Discussion Questions

How does each of Benji’s comrades (Reggie, NP, Randy, Bobby, Marcus, Clive) contribute to the group? What challenges do they face as friends?

Explain the differences between Benji’s age group and that of his sister. During these years, why is the disparity between high school and college so acute?

Benji comments that “the rock” on the beach near his beach house serves as a racial barrier. White people won’t walk much further past it. What similar examples can you think of that exist today or in your own community? How have racial barriers changed in the last 20 years? How are they still the same?

The emergence of hip-hop is a strong influence in the lives of Benji and his friends. In what ways does music affect their generation? In what ways has music affected your own life?

Benji grapples with his identity throughout the novel. At one point he states: “According to the world we were the definition of a paradox: black boys with beach houses. A paradox to the outside, but it never occurred to us that there was anything strange about it.” (Pg. 57) How is this community a paradox? How is Benji’s identity shaped by the two worlds he inhabits, both during the school year, and then during the summer season?

Benji often refers to the handshake, song, and/or dance he will surely conquer by the “end” of the summer. To what degree is he constantly trying to reinvent himself?

What do you think are the characteristics of a typical 1980’s adolescent? How does Benji fit the stereotype? How is he different?

Benji clearly realizes toward the end of the summer that what he loves, is perhaps not the girls he pines after, but his beach home and “what he put into it.” He reflects back on a tender moment with his family and the fond memories of being a child. What is it about our childhoods that evoke such special memories within us? Is there a place from your own past that touched your life as Sag Harbor touched Benji?

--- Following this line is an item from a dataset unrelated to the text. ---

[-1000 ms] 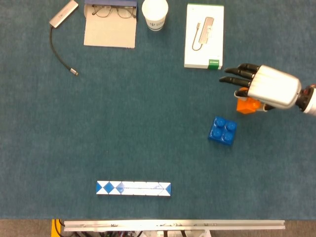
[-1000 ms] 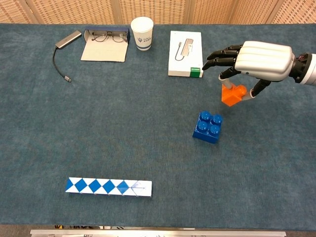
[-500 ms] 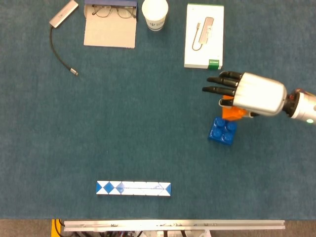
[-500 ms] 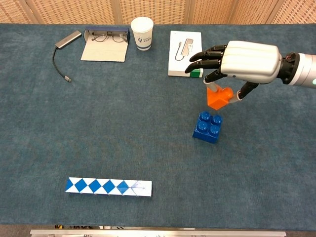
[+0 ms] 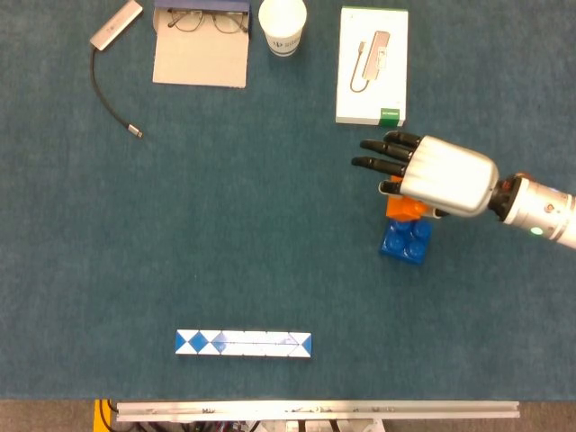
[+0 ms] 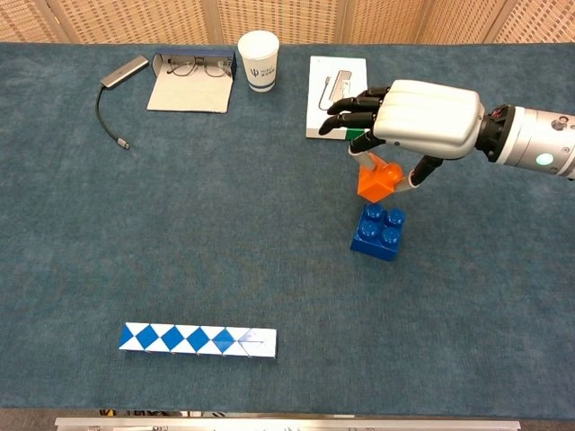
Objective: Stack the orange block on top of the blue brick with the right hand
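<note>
My right hand pinches the orange block from above and holds it in the air, tilted. The block hangs just above the blue brick, slightly to its left and rear, with a small gap showing in the chest view. In the head view the hand covers most of the block. The blue brick sits studs-up on the blue cloth. My left hand appears in neither view.
A white box lies just behind the right hand. Along the far edge stand a paper cup, a glasses case and a grey adapter with cable. A blue-and-white patterned bar lies near the front.
My right hand has carried the orange block leftward and toward the blue brick, from right of it to just above it.
</note>
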`<control>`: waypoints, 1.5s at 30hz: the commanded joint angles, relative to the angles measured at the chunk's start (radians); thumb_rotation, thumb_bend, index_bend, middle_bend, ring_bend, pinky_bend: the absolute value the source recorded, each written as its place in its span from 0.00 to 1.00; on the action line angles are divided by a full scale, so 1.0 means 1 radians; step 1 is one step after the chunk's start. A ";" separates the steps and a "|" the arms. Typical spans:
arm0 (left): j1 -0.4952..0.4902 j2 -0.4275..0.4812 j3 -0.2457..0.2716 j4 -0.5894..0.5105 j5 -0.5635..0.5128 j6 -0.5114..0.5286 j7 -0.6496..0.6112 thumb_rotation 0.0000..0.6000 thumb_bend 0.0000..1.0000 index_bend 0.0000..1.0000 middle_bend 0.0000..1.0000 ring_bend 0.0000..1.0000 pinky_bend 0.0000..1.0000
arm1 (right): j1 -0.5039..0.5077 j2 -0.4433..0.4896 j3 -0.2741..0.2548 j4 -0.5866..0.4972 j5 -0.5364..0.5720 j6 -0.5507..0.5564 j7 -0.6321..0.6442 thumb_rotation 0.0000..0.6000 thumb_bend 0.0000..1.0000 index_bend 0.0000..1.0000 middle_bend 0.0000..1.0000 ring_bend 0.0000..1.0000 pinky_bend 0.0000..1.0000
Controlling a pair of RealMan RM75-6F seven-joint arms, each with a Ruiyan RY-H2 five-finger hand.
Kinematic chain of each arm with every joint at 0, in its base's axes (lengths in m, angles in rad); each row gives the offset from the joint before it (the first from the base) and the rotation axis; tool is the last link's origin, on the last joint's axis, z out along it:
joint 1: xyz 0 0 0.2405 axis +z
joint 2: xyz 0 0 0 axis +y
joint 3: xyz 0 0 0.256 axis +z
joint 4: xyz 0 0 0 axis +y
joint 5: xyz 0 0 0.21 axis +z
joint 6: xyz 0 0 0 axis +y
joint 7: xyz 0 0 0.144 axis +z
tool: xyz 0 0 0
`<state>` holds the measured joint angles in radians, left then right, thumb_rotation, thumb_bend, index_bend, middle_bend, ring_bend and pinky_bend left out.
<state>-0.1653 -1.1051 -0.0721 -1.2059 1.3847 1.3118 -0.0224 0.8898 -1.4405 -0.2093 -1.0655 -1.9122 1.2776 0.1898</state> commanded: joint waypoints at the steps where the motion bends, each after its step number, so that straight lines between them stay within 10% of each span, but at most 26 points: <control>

Throughout the novel there looms a hint of darkness behind the relationship between Benji’s father and his family. His father seems to have a violent strain. How does this affect Benji and his family? What is the role of the father in a young man’s coming of age?

From Catcher in the Rye to Stand By Me, the coming-of-age novel is a perennial in American literature. What do you think is so appealing and universal about this genre?